Preliminary General Fund agency cash for February was $312 million above the 2006-07 Governor's Budget forecast of $3.964 billion. Year-to-date revenues are $141 million above the $55.596 billion that was expected.

  • Personal income tax revenues to the General Fund were $248 million above the month’s forecast of $1.199 billion. Withholding was $141 million above the month’s estimate of $2.518 billion and other receipts were $11 million over the projected level of $351 million. Refunds were $101 million below the anticipated $1.649 million. Since February is the first month of several significant months for 2005 tax year refunds, it is not clear how much of this month's variance may be due to cash flow. In November 2004, the voters passed Proposition 63, which imposed a 1 percent surcharge on taxpayers' taxable income above $1 million to fund mental health service programs. Pursuant to the Proposition, the cash amount transferred to the Mental Health Services Fund (MHSF) during fiscal year 2005-06 is 1.76 percent (0.0176) of total monthly personal income tax collections.

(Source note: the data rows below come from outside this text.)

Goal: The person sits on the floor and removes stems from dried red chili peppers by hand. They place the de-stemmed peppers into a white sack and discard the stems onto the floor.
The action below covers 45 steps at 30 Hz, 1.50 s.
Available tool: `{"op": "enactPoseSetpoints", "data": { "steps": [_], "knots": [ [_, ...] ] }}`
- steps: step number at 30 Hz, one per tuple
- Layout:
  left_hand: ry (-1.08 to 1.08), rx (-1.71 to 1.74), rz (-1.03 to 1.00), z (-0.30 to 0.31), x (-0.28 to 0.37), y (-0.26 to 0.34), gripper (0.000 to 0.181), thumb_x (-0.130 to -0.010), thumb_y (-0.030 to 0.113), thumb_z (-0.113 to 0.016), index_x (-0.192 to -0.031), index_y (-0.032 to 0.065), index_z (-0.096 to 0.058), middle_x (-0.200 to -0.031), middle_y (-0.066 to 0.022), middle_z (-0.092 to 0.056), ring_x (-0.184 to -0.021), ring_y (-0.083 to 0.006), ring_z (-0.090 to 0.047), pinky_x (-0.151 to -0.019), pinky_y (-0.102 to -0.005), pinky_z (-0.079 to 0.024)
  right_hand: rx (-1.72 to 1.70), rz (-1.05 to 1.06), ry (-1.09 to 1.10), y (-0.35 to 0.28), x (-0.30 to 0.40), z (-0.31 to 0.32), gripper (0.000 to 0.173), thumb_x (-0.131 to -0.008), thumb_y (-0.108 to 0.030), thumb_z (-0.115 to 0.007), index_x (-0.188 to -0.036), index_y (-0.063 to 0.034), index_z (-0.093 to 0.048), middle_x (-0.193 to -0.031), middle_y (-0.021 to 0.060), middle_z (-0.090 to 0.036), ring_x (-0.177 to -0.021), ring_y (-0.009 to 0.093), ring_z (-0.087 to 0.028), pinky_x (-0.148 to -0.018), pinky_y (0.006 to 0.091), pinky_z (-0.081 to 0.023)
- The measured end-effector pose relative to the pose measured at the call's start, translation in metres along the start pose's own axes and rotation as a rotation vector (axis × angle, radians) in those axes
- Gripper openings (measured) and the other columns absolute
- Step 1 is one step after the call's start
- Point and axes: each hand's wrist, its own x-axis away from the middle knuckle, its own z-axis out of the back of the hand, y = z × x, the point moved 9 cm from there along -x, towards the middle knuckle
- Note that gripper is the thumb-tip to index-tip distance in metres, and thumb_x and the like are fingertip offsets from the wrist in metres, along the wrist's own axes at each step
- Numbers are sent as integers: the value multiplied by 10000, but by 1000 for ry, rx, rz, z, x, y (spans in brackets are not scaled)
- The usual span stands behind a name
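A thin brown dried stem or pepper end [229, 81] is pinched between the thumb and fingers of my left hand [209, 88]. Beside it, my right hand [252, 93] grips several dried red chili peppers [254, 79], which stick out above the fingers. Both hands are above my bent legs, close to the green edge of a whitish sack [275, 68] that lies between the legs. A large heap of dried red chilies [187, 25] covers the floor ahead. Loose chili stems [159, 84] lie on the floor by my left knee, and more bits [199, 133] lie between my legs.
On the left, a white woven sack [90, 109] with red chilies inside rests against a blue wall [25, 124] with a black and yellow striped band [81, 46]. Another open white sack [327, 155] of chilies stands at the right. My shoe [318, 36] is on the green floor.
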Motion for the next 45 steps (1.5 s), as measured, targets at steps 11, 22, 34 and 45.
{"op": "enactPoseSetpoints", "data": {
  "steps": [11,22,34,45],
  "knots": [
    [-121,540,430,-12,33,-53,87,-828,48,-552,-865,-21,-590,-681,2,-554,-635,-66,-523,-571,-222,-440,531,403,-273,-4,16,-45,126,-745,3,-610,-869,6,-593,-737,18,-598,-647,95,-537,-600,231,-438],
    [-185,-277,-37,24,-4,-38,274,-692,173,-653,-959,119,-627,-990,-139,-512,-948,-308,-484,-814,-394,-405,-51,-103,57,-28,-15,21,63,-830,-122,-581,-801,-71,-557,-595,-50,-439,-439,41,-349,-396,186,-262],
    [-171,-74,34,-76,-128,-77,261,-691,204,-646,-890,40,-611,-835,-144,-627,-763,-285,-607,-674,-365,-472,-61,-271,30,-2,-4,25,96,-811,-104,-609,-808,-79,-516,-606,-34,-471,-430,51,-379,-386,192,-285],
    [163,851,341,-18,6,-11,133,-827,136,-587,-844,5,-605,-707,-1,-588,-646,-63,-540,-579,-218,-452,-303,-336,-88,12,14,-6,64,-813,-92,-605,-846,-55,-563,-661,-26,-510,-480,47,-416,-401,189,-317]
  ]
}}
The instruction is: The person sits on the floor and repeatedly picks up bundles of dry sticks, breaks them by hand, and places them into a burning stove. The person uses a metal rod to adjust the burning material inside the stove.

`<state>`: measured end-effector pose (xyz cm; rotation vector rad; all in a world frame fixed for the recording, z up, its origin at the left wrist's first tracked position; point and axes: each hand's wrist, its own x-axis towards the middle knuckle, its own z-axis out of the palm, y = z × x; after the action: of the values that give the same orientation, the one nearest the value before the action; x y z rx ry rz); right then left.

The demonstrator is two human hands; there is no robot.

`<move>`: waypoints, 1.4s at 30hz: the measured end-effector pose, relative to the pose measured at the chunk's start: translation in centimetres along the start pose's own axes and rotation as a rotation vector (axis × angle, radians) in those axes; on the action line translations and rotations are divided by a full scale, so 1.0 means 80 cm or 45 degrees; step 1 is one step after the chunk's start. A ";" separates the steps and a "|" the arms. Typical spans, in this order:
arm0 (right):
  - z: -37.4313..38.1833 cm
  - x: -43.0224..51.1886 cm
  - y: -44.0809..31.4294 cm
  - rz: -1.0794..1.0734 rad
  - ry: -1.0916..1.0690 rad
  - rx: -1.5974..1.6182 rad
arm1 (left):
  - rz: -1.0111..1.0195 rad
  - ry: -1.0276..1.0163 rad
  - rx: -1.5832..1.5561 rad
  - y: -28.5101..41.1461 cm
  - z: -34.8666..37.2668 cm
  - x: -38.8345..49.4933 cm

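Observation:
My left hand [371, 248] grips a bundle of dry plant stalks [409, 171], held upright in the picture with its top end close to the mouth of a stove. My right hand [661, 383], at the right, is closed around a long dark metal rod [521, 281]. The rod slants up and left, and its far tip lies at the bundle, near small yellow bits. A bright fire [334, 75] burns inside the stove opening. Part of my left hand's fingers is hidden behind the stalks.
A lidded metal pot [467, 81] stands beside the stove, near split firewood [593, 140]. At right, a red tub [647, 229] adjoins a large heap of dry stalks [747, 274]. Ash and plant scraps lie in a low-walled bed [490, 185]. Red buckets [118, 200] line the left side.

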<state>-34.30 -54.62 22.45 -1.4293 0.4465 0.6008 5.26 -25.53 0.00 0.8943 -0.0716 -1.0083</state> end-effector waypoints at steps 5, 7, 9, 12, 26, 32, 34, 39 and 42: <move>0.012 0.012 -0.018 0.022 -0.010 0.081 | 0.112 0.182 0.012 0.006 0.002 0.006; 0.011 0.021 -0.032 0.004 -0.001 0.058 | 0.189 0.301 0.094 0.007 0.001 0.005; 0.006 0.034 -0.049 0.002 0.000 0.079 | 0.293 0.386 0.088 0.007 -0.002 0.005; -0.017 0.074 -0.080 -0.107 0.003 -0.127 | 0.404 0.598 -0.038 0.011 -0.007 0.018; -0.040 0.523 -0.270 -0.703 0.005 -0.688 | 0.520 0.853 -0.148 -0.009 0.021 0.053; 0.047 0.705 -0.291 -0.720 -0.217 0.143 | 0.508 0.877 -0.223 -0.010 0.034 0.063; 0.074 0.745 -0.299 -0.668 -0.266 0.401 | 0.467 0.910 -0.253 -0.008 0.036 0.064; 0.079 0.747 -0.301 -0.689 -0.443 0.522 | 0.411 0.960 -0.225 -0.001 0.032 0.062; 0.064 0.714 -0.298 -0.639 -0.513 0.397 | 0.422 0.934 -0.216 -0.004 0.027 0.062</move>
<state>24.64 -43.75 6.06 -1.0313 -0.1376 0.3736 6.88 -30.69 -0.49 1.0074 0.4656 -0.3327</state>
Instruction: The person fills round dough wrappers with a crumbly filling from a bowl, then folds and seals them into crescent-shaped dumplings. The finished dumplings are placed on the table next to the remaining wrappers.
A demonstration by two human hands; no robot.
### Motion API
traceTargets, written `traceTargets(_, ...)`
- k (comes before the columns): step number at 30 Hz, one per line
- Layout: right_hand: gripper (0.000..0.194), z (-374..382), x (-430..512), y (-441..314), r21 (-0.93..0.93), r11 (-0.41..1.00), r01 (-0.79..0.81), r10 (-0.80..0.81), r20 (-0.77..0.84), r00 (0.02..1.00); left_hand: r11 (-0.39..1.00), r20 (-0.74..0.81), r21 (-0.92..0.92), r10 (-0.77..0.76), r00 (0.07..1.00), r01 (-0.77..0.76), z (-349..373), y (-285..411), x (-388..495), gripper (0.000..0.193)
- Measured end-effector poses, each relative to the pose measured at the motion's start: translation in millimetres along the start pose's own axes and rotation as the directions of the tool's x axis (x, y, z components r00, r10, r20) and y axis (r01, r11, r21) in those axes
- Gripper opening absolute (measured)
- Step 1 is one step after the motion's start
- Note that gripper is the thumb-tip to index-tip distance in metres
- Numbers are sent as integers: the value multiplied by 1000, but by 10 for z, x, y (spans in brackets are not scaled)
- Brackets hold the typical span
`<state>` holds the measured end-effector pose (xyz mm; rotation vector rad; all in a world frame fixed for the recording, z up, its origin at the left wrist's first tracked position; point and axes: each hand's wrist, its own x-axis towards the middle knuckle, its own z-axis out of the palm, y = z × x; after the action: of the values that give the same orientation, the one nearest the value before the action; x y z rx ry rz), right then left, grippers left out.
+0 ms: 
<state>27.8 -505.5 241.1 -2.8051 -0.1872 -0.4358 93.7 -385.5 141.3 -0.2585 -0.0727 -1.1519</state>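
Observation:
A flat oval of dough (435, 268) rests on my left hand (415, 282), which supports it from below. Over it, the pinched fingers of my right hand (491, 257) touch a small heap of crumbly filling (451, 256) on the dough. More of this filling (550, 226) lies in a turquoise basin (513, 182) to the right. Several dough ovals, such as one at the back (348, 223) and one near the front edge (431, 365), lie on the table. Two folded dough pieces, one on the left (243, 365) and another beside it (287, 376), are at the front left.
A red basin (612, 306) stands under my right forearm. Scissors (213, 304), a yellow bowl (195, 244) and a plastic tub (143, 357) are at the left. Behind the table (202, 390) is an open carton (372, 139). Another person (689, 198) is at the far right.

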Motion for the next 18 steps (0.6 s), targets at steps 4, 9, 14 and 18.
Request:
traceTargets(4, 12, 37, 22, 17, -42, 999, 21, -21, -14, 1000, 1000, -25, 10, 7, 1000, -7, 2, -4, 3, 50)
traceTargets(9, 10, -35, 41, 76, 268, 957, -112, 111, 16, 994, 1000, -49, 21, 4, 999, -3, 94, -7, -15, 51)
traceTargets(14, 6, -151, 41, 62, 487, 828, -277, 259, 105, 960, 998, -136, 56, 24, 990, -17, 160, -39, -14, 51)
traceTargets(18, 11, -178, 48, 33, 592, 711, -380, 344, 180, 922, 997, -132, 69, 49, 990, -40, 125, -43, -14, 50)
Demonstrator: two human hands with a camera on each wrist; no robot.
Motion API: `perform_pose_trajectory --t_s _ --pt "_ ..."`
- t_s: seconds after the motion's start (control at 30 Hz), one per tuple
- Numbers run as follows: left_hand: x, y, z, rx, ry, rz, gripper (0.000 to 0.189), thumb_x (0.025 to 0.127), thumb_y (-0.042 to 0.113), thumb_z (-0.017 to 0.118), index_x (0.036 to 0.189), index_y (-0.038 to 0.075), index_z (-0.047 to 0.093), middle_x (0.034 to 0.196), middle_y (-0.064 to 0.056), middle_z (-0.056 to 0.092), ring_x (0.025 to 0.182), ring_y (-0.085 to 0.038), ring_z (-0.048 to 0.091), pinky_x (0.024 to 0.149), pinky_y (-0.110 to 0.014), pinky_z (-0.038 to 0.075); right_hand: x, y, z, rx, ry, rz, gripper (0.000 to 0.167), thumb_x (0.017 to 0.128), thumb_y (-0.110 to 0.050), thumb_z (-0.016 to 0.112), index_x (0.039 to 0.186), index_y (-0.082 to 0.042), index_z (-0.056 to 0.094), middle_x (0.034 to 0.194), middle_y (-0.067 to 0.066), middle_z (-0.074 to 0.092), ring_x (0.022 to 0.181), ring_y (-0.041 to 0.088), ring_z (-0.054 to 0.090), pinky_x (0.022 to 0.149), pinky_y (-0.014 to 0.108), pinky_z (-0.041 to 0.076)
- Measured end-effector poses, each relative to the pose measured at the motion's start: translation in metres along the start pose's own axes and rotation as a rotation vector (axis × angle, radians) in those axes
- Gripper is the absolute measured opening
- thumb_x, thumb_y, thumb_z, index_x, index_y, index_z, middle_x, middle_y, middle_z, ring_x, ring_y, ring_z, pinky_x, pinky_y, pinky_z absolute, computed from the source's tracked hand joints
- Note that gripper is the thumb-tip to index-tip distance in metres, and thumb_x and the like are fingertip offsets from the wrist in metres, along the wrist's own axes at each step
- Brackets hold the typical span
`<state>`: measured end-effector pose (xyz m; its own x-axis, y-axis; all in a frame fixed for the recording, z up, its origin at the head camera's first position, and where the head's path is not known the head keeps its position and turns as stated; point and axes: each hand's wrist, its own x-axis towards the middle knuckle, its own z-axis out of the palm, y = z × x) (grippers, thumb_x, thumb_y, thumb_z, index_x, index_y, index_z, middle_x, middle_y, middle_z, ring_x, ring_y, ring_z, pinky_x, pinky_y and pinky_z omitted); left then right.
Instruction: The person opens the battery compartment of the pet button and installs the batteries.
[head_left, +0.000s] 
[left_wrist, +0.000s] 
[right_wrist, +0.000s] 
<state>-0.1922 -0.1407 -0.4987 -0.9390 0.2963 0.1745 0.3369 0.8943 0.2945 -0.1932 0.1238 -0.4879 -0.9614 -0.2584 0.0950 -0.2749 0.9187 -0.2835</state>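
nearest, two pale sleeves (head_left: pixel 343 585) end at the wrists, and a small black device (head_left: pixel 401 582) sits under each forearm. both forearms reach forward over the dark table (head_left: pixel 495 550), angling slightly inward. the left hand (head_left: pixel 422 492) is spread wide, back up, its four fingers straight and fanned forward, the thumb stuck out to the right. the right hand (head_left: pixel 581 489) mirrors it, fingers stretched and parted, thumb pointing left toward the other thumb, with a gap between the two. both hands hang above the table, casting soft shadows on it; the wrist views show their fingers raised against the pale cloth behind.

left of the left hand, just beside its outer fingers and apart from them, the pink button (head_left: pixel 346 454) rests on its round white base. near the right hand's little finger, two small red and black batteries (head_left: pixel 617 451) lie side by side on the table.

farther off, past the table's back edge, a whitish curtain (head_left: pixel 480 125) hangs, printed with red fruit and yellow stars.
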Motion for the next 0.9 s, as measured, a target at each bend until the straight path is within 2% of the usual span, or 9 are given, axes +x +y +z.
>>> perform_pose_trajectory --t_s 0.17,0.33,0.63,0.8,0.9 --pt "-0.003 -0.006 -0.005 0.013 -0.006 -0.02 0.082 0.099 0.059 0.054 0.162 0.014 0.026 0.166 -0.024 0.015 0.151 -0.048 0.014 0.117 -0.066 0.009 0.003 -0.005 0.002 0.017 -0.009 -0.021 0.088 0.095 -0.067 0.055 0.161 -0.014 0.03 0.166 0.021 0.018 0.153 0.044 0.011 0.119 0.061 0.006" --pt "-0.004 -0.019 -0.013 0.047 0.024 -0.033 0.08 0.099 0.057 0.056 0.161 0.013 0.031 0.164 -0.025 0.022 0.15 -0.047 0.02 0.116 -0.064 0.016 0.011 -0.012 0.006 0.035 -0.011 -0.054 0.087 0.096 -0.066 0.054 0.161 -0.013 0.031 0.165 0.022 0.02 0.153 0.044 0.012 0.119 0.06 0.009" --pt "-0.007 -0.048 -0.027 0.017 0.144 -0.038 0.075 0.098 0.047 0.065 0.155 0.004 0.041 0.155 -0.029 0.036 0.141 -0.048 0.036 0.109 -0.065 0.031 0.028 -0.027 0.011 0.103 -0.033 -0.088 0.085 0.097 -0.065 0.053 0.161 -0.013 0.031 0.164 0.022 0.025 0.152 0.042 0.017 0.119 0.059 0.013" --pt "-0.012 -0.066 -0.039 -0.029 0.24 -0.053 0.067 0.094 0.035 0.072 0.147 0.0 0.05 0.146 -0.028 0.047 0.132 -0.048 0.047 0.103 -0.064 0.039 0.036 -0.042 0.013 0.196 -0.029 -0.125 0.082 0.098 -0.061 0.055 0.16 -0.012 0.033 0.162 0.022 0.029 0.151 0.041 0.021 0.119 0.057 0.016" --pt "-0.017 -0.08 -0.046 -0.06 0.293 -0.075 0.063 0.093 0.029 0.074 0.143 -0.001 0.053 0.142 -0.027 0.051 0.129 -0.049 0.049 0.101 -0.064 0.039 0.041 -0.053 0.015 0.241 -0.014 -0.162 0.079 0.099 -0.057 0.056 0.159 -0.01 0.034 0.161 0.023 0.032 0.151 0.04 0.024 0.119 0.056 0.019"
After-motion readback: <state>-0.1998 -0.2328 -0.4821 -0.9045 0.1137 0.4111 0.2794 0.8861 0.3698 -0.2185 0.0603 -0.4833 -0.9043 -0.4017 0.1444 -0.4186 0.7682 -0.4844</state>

The special fund amount transferred to the MHSF was $5 million above the forecast of $21 million. Year-to-date General Fund tax revenues are $238 million above estimate.
  • Sales and use tax receipts were $14 million above the month’s forecast of $2.381 billion. February cash includes the remaining portion of the final payment for fourth quarter 2005 sales, which was due January 31. In addition, the first prepayment for first quarter 2006 was due in February. Year-to-date, the sales tax cash is $55 million below expectations.
  • Corporation tax revenues were $256 million, $55 million above the month’s estimate of $201 million. Prepayments were $25 million above the forecast of $126 million. Other payments were $19 million higher than the forecast of $149 million. Refunds were $11 million below the projected level of $74 million. Year-to-date, revenues are $99 million above estimate.
  • Revenues from the insurance, estate, alcoholic beverage, and tobacco taxes came in $24 million above the $50 million that was expected. The remaining revenues—pooled money interest income and “other” revenues—were $29 million below the month’s estimate of $133 million.